I arrived by train at early dawn at Nagy Kanisza, the frontier town of Hungary, and still half-asleep started off with my rucksack on my back and my fiddle under my arm to trudge along the dusty roads. It was lonely and fatiguing work wandering hour after hour without a soul to talk to. Occasionally a motor dashed along, choking me with its dust, and I had not even the satisfaction of making its owner hear my curses. Modern civilization is unkind to the vagabond and even the Hungarian countryside is not ideal for troubadours. It is curious how self-centred we become when language communication is cut off. My knowledge of Hungarian was limited to three words which I had been taught by a girl in a third-class carriage from Rakek; two of the words were Kezét Csókolom, which, I understand, 1s a polite address in Magyar and I found them useful; the third was the word Szeretlek, which my girl acquaintance told me referred to love. These words were singularly inappropriate when I asked various peasants the way. They would bow when I said: Kezét Csókolom, but when I launched into German, French and even Italian they would shrug their shoulders.
At last, however, I saw the blue waters of Lake Balaton in the distance and I felt like the companions of Xenophon when they cried: “The sea! The sea!” The cool waters were an oasis to the footsore traveller. Lake Balaton is called the Hungarian Sea and the Magyar feels intensely proud of its broad expanse. On its shores I passed many cosy towns, all of them bearing the name of the lake as prefix—Balaton György, Balaton Komávirás, and Balaton Boglar. At the town of Siófok I determined to halt and rest for a day or two. And so later in the evening I found myself seated with my Gypsy friend, Karoly Arpád, the leader or Primás of the Gypsy orchestra in the open-air café.
Karoly Arpád is one of the well-known Gypsy violinists of Hungary and has played in Paris and in London. In the winter months he plays in a big restaurant in the town of Szeged, but in the summer he migrates with his band to the numerous little watering-places studded on the shores of Lake Balaton. With Arpád were six other Gypsies all of very different type but universally swarthy in complexion: one came from Odessa and had the high cheek-bones of the Mongolian; another came from Jugo-Slavia, but the most interesting among them was a Roumanian Gypsy cellist called Zsika.

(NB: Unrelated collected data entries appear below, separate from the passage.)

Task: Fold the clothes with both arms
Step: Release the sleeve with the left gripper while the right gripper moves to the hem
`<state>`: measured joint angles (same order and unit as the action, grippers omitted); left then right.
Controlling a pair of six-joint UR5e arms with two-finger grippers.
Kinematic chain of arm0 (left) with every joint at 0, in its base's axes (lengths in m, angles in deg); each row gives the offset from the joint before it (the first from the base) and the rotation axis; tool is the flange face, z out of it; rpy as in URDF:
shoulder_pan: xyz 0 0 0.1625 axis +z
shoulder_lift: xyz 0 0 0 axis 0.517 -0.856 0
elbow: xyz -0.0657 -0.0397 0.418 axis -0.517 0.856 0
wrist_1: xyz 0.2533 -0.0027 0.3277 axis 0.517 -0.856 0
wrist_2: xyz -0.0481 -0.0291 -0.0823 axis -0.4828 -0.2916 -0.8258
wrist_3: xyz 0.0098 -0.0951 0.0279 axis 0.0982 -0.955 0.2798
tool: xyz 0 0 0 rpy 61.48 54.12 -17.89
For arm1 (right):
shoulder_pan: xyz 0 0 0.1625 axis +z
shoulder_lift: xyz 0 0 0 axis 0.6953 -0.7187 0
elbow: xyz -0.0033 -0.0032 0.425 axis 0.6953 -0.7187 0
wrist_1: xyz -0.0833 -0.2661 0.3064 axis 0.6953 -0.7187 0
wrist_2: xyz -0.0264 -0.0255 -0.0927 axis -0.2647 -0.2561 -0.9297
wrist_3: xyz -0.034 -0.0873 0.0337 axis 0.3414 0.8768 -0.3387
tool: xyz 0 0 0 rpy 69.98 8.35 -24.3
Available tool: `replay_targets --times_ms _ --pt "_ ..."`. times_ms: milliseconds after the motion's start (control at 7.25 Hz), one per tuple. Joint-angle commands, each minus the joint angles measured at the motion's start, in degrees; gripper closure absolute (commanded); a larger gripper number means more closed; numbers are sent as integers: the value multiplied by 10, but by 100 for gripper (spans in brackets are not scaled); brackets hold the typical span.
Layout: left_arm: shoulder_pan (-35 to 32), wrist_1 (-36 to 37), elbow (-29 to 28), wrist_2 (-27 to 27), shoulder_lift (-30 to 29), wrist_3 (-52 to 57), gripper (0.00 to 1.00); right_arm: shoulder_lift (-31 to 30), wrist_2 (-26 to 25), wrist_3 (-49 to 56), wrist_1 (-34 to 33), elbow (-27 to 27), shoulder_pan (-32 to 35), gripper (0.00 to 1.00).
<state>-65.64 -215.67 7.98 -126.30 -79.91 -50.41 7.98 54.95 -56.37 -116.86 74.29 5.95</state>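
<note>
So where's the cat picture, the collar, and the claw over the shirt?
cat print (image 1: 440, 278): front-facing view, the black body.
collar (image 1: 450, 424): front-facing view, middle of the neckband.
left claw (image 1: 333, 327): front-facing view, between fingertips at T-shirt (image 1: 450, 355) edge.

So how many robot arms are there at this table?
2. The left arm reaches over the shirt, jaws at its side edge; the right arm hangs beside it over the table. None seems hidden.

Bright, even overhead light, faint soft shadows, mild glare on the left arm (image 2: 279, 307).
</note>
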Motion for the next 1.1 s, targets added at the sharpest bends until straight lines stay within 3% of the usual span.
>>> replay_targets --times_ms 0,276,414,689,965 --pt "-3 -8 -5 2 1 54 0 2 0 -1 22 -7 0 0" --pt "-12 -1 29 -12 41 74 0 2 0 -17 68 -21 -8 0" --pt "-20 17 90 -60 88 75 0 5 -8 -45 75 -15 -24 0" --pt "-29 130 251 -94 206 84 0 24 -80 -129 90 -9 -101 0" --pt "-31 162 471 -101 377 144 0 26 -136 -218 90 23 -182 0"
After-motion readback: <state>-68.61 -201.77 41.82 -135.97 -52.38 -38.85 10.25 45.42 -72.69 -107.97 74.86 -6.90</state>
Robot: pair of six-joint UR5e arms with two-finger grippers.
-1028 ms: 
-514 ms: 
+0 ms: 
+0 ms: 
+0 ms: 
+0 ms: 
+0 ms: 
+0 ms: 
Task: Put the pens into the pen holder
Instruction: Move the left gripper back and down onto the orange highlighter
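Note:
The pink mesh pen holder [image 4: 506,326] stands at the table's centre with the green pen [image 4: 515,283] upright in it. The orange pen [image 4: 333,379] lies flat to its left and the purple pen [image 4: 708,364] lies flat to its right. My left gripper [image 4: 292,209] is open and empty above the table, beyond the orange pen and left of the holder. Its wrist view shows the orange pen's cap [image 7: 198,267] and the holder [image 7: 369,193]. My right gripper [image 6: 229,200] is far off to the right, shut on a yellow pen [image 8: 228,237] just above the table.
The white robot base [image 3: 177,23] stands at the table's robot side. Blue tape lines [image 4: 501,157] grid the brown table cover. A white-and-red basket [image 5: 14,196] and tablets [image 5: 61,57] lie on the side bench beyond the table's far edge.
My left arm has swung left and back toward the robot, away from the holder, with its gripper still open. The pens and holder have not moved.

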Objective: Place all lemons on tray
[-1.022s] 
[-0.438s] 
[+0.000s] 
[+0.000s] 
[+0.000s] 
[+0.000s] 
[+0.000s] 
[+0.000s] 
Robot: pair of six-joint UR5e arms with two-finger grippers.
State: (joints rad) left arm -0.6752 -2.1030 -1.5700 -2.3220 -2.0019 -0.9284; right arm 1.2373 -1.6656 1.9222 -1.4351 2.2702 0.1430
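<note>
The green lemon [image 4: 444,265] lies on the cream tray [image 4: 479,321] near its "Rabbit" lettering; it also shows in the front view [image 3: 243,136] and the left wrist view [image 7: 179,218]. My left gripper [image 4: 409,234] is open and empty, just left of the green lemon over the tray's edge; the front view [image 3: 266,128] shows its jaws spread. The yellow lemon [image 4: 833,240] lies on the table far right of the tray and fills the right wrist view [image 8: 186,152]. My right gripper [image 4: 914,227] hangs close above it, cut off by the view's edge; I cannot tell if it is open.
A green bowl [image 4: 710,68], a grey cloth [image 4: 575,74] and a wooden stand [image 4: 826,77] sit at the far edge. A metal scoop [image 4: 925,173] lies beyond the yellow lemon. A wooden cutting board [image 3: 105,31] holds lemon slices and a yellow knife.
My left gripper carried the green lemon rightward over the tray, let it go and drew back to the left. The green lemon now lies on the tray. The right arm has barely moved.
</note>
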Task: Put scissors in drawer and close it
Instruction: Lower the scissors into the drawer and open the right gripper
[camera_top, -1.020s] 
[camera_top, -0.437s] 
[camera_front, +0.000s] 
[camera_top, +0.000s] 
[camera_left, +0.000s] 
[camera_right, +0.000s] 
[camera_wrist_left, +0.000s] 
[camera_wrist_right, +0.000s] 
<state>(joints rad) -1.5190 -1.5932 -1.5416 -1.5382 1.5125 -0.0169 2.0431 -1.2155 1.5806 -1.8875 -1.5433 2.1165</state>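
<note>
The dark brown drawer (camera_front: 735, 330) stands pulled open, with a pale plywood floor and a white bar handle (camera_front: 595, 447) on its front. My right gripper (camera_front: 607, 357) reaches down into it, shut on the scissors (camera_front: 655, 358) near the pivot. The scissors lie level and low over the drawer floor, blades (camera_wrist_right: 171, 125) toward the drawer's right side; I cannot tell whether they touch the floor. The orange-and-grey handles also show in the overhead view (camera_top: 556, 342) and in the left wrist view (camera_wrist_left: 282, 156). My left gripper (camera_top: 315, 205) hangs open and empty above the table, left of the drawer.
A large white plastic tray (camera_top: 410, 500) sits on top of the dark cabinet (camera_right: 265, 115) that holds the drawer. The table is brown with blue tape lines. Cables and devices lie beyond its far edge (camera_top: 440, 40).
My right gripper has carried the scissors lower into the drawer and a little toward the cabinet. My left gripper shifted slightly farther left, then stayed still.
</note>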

Zsika, who was even swarthier than the rest, fascinated me by his mobile expression; his skin was of that beautiful copper colour that we see among negroes: his teeth were brilliantly white and his hair was black and curly. He made me think of Liszt’s Gypsy protégé Jozsi at once: he was charming in manner and witty, but as dandified as Beau Brummell. He had spent all his money on beautifying himself and he had the most roving eye I had ever seen. Not a girl would pass by but he would preen himself and strut about like a Chanticleer. When playing his ’cello in the band he would lard on the expression and cast such languishing glances at some fair-haired maiden sitting at a table with her mamma, that the girl would blush and try to conceal her confusion from her strict parent.
In the cool of the evening I went bathing with Zsika, but it was an embarrassing experience for me. When I go down to the strand I go for the purpose of bathing and swimming; not so Zsika. For him bathing was an excuse for flirtation and legitimate promiscuity with the opposite sex. The atmosphere for him was charged with the mystery of woman’s presence, hand-pressing, whispered temptations, appointments for the night hours, promises of sensual joys to come.
The shore was thronged with revellers in the sunshine and bathing. Men, women and children of every age; fat old grandmothers, buxom German housewives in thin and tight bathing-costume; old spectacled grandfathers, lean and querulous with spindle-shanks; pot-bellied bourgeois, hairy men of the Esau type leering at painted and powdered cocottes; young Adonises bronzed and curly-haired wearing the inevitable Rudolph Valentino expression; fair-haired North German maidens looking like sex-hungry Brünhildes; black-haired, pale-faced Magyar women with fiery eyes.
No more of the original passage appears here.